Nguyen espera que o programa revele o lugar da guerra na história americana e a sua relevância para os conflitos que ainda hoje se desenrolam. “Os americanos querem entender as suas guerras como coisas distintas”, diz Nguyen. “Mas se estamos a falar destas guerras na Ásia, o que estamos realmente a falar é de uma extensão da campanha da América desde a sua colonização inicial para continuar a expandir-se para oeste, até à China. Faz tudo parte da mesma história. “
Essa história, argumenta Nguyen, estende-se ao apoio dos EUA ao prolongado ataque de Israel a Gaza. Em Outubro, uma semana após o ataque do Hamas a Israel, Nguyen assinou uma carta criticando o ataque retaliatório de Israel a Gaza. O local 92NY de Manhattan retirou Nguyen de uma palestra sobre um livro promovendo seu livro de memórias, Um homem de duas caras.

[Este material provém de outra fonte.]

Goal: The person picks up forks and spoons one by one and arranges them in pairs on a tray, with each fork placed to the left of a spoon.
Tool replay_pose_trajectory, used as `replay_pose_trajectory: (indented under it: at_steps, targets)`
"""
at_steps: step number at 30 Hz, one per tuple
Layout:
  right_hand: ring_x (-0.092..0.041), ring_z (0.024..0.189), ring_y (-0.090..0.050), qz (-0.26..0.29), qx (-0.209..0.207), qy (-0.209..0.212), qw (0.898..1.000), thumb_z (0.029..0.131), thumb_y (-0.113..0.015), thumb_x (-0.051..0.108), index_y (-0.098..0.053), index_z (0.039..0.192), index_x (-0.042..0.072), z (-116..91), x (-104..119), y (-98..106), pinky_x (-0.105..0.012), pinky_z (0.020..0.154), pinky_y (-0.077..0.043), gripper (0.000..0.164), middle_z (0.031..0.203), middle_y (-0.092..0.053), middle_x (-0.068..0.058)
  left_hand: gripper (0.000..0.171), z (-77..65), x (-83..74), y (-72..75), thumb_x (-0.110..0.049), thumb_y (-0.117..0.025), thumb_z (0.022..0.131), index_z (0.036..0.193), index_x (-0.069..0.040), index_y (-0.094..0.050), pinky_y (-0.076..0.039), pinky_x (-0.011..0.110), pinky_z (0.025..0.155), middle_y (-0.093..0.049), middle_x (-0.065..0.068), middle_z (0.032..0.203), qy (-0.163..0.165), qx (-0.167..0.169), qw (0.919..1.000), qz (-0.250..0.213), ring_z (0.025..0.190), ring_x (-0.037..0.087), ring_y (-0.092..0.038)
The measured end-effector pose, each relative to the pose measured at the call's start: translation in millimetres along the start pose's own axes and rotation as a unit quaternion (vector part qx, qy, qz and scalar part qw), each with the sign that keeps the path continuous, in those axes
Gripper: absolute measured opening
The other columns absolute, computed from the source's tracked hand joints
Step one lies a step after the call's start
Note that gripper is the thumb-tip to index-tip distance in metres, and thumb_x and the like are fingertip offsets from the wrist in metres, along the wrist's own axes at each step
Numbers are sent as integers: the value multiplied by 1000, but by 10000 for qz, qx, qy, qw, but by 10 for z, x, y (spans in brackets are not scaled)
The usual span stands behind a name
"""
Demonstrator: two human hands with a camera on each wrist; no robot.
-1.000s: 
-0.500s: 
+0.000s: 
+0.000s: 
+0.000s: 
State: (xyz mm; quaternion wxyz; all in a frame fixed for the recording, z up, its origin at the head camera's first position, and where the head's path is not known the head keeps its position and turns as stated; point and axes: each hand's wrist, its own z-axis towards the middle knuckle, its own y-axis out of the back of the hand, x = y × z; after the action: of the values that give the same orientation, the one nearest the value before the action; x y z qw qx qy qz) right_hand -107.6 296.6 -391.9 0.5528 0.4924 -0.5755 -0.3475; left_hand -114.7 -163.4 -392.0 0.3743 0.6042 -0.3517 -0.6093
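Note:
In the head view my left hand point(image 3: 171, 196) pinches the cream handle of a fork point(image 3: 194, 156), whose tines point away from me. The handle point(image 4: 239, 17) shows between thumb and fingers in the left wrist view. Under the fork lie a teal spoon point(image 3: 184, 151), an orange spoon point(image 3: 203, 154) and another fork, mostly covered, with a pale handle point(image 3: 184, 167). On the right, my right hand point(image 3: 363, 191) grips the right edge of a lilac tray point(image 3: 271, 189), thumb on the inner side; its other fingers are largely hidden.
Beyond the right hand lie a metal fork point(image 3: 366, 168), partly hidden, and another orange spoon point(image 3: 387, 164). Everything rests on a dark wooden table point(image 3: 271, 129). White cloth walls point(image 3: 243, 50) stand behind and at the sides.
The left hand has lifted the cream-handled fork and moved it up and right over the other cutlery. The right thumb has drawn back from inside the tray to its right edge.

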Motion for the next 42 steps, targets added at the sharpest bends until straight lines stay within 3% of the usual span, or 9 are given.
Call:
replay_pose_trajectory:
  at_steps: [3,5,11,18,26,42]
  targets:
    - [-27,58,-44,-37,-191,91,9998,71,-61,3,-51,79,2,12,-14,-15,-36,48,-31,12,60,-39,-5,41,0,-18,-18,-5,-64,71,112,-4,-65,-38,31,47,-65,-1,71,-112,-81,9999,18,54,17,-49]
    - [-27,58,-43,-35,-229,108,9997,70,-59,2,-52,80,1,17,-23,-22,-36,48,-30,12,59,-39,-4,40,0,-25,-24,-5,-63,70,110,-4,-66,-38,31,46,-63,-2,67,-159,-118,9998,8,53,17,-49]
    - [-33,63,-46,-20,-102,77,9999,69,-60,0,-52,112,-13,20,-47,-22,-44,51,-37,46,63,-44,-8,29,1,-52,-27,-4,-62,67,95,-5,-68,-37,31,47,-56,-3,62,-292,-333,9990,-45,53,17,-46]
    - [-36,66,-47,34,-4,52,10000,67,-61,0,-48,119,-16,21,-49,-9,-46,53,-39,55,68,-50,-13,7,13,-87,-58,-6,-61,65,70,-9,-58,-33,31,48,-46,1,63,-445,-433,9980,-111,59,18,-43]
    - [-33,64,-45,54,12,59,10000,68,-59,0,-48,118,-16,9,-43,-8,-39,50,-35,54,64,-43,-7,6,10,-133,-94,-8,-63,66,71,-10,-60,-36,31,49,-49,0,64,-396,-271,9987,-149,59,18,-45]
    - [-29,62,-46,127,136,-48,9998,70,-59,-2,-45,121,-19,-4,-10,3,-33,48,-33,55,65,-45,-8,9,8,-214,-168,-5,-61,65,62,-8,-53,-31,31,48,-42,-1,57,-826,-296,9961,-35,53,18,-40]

Nguyen diz que, apesar das potenciais repercussões, foi inspirado por Martin Luther King Jr., que se posicionou contra a Guerra do Vietname e a sua “arrogância mortal do Ocidente” em 1967. Nguyen escreveu um prefácio a uma reimpressão desse discurso este ano. “Aqui estava um homem que estendeu os seus princípios da causa da libertação negra para a causa de ser contra o imperialismo americano e o que ele via como uma guerra racista na Ásia e no Vietname”, diz Nguyen. “Vejo a guerra de Israel em Gaza como uma oportunidade, da mesma forma, para clareza moral e política.”
Nguyen corre o risco de atrair a ira de ideólogos de direita – que podem rejeitar O simpatizante como o epítome de uma campanha liberal de doutrinação de Hollywood – e da própria Hollywood, que prometeu maior representação e liberdade criativa após 2020, mas que se tornou cada vez mais cautelosa num momento de consolidação corporativa. “Acho que o programa é bastante provocativo de uma forma bastante incomum na cultura popular americana”, diz McKellar. “Fico me perguntando se a HBO entende exatamente as minas terrestres que estão atravessando aqui.”
Em primeiro lugar, O simpatizante pretende ter sucesso como obra de arte: emocionar com suas tentativas aleatórias de assassinato, romances clandestinos e jogos de gato e rato. Mas Nguyen também espera que isso desperte uma introspecção desconfortável e ajude a mudar narrativas de longa data. “Vai ser perturbador”, diz ele. “Mas vale a pena correr o risco se puder ser uma alavanca para afetar a compreensão das massas sobre a guerra e o seu impacto sobre o povo vietnamita”.